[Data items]
= = = = = = =

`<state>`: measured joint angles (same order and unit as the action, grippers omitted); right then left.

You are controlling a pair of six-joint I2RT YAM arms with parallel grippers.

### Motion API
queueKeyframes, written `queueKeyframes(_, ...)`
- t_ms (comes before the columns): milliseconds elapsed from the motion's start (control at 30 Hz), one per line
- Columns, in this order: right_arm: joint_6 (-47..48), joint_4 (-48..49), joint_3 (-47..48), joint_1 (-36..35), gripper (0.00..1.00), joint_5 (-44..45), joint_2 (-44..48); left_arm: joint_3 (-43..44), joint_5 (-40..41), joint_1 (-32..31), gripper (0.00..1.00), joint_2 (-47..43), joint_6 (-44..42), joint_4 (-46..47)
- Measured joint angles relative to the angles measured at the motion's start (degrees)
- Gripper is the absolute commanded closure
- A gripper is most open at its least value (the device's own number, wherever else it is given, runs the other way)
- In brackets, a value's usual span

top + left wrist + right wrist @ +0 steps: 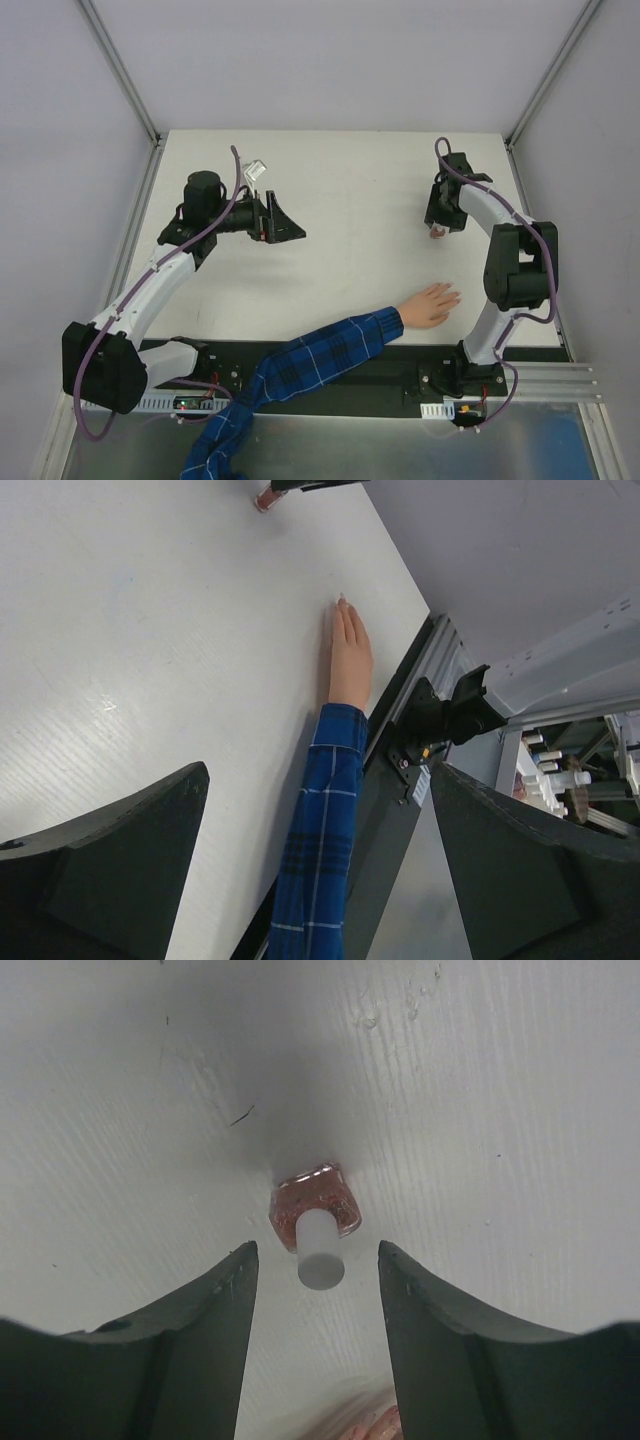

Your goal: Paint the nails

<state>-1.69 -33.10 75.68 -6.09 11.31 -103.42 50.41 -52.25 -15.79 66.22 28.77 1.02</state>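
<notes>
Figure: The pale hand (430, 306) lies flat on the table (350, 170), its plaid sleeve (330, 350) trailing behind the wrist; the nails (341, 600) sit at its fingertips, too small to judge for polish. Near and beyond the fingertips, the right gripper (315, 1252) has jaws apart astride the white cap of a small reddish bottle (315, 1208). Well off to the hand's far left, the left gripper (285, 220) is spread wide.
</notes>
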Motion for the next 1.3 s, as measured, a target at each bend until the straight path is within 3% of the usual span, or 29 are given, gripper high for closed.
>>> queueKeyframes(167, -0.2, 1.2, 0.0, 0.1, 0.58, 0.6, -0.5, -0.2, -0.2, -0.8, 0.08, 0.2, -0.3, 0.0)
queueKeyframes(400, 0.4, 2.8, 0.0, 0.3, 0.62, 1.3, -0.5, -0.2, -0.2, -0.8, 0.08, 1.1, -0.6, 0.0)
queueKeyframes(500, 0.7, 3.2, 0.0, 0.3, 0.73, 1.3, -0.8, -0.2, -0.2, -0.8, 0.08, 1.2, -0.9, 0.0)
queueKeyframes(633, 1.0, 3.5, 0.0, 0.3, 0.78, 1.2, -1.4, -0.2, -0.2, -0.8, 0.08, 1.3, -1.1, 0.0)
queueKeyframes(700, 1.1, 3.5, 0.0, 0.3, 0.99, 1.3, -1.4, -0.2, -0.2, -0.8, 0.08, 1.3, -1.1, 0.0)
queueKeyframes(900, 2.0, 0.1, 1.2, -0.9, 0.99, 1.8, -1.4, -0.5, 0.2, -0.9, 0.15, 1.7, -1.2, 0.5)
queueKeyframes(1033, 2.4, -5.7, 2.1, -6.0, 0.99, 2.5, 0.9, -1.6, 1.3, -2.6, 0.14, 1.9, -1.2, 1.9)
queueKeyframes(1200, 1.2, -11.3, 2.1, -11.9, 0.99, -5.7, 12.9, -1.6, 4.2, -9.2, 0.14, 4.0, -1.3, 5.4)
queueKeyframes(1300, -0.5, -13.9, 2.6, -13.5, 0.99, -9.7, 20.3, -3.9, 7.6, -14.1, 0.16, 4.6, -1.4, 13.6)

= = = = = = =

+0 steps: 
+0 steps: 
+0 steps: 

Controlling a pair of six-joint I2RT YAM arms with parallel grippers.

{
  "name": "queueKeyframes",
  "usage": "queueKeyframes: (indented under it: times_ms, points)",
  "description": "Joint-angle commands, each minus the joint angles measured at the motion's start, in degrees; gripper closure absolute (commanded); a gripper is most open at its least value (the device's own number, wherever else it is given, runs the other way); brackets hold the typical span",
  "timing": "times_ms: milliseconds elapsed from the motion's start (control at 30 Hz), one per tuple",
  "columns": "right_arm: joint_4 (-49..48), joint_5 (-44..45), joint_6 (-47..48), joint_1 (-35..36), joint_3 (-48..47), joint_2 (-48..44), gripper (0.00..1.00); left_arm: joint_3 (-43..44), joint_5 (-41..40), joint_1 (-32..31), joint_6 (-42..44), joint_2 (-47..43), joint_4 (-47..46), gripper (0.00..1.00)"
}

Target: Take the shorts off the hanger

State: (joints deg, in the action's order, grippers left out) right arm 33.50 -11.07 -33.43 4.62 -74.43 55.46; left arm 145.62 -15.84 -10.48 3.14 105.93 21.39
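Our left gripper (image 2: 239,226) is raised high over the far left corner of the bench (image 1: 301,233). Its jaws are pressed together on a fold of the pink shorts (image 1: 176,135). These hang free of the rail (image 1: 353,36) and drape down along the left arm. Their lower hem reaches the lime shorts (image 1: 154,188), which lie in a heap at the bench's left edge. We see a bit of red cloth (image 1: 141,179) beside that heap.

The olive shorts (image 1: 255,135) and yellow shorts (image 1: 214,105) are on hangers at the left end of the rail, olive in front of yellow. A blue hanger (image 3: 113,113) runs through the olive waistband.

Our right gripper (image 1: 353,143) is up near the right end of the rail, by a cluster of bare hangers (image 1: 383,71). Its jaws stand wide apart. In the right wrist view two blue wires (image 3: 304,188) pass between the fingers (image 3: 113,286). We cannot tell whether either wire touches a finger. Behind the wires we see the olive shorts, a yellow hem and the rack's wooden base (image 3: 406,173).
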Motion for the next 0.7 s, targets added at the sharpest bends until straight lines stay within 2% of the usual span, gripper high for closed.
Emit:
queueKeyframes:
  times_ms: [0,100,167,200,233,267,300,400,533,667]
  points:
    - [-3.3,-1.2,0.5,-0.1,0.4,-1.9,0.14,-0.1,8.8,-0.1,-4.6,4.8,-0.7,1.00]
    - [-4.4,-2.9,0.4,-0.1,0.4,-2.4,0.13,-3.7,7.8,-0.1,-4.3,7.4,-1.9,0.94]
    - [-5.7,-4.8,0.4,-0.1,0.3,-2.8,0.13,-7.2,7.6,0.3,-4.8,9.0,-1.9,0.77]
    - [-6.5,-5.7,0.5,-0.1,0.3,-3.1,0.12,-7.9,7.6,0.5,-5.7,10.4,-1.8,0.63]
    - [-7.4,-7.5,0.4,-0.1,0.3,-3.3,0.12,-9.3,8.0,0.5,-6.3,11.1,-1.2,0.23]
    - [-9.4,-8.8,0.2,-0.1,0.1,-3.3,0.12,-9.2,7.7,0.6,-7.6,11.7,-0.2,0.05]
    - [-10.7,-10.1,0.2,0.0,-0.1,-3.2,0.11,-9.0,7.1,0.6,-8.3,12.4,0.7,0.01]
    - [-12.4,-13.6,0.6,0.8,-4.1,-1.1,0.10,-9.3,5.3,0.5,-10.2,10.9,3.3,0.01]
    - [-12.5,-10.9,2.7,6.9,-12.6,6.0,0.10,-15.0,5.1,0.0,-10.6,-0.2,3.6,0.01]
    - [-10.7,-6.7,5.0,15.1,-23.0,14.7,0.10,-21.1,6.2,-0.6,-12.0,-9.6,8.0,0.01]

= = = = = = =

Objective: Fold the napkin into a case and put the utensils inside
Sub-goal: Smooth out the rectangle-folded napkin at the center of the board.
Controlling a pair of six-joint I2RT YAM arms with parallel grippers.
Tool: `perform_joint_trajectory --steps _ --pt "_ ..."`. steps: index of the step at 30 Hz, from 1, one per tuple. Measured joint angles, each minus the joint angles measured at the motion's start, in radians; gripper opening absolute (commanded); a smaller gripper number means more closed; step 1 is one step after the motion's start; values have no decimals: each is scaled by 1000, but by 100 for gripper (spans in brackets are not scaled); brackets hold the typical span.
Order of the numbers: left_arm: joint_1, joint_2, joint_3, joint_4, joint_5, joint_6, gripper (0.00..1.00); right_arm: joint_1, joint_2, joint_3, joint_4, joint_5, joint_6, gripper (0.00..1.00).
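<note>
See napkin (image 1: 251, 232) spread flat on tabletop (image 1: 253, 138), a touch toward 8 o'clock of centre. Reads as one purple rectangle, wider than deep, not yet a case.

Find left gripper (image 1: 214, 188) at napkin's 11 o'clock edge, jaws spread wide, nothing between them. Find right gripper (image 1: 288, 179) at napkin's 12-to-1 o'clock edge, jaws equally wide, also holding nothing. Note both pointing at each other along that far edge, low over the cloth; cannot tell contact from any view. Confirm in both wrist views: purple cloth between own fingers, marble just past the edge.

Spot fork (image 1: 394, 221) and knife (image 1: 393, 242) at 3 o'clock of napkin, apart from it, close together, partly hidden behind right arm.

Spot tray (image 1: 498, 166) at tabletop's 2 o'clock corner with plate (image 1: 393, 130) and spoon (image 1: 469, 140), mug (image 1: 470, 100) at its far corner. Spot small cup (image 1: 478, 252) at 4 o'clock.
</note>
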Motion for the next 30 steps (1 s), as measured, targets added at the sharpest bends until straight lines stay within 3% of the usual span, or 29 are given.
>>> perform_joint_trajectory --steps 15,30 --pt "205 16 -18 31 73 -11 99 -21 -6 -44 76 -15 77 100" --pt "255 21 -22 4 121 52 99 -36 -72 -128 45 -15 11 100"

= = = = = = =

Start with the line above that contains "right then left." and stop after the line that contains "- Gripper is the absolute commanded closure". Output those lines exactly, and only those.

`<state>`: measured joint angles (same order and unit as the action, grippers omitted); right then left.

You are controlling a pair of six-joint I2RT YAM arms with parallel grippers.

### Motion API
queueKeyframes, written `queueKeyframes(_, ...)`
- t_ms (comes before the columns): milliseconds elapsed from the motion's start (control at 30 Hz), one per line
- Columns, in this order: right_arm: joint_6 (-47..48), joint_4 (-48..49), joint_3 (-47..48), joint_1 (-36..35), gripper (0.00..1.00), joint_5 (-44..45), joint_2 (-44..48); left_arm: joint_3 (-43..44), joint_5 (-40..41), joint_1 (-32..31), gripper (0.00..1.00), joint_2 (-47..43), joint_6 (-44..42), joint_4 (-46..47)
- Measured joint angles relative to the angles measured at the motion's start (degrees)
- Gripper is the absolute commanded closure

For this exercise, nothing further remains to be done.